** Opening Collected data block **
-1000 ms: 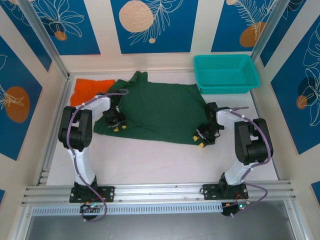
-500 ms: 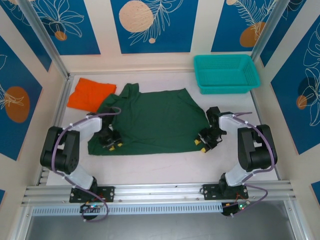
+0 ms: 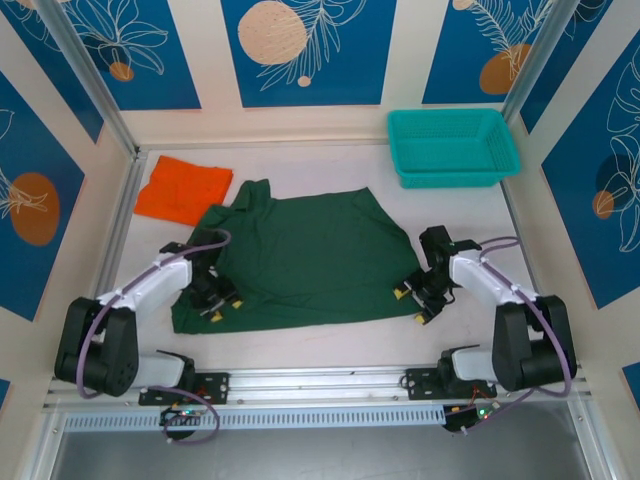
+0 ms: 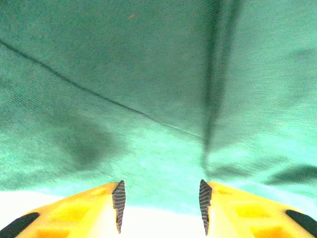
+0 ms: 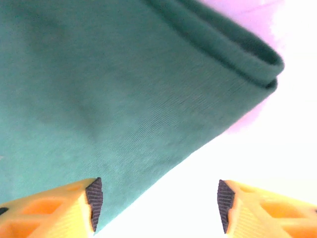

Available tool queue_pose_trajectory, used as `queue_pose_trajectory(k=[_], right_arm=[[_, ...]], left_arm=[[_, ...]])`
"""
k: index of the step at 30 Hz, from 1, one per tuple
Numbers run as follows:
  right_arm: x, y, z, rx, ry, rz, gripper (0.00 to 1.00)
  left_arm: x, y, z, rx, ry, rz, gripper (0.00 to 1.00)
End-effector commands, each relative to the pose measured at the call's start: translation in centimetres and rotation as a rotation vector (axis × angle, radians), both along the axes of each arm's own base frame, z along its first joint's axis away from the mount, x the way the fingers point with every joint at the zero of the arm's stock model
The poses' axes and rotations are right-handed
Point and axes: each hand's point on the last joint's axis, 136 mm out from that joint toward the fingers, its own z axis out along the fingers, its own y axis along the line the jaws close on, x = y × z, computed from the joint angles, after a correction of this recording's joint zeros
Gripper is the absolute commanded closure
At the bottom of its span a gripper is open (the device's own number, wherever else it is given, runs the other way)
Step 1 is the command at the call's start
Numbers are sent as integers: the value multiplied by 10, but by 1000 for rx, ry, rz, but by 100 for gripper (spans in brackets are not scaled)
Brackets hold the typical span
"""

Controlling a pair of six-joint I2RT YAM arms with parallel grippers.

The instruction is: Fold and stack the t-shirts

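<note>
The dark green t-shirt (image 3: 300,262) lies spread flat in the middle of the table, its hem toward the near edge. The orange t-shirt (image 3: 183,188) lies folded at the back left. My left gripper (image 3: 222,308) rests low at the green shirt's near left corner, jaws open. In the left wrist view the hem (image 4: 158,168) crosses just ahead of the left gripper (image 4: 161,206), with nothing pinched. My right gripper (image 3: 410,306) sits at the shirt's near right corner, open wide. There the shirt's edge (image 5: 138,148) runs past the right gripper's (image 5: 158,206) left finger (image 5: 93,201).
A teal mesh basket (image 3: 452,148) stands at the back right. Aluminium frame rails run along the table's near edge (image 3: 320,382) and left side. Bare white table lies in front of the green shirt and to its right.
Both arms drew back toward the near edge, dragging the green shirt nearer and flatter. Both grippers then opened and let go of its hem corners.
</note>
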Motion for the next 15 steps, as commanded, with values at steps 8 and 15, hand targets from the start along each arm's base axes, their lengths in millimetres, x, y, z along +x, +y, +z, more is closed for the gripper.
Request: queue_pose_trajectory(k=[8, 15], right_arm=[[42, 54, 61, 73, -350, 274, 34], [31, 80, 39, 72, -260, 390, 34]], left_arm=[[-4, -38, 21, -239, 4, 107, 54], [-18, -36, 1, -208, 45, 151, 56]])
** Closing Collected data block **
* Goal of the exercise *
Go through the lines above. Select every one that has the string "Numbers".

* Answer to the problem *
Numbers run as follows:
Numbers are sent as integers: the value multiplied by 10, but by 1000 for rx, ry, rz, but by 100 for gripper (spans in brackets are not scaled)

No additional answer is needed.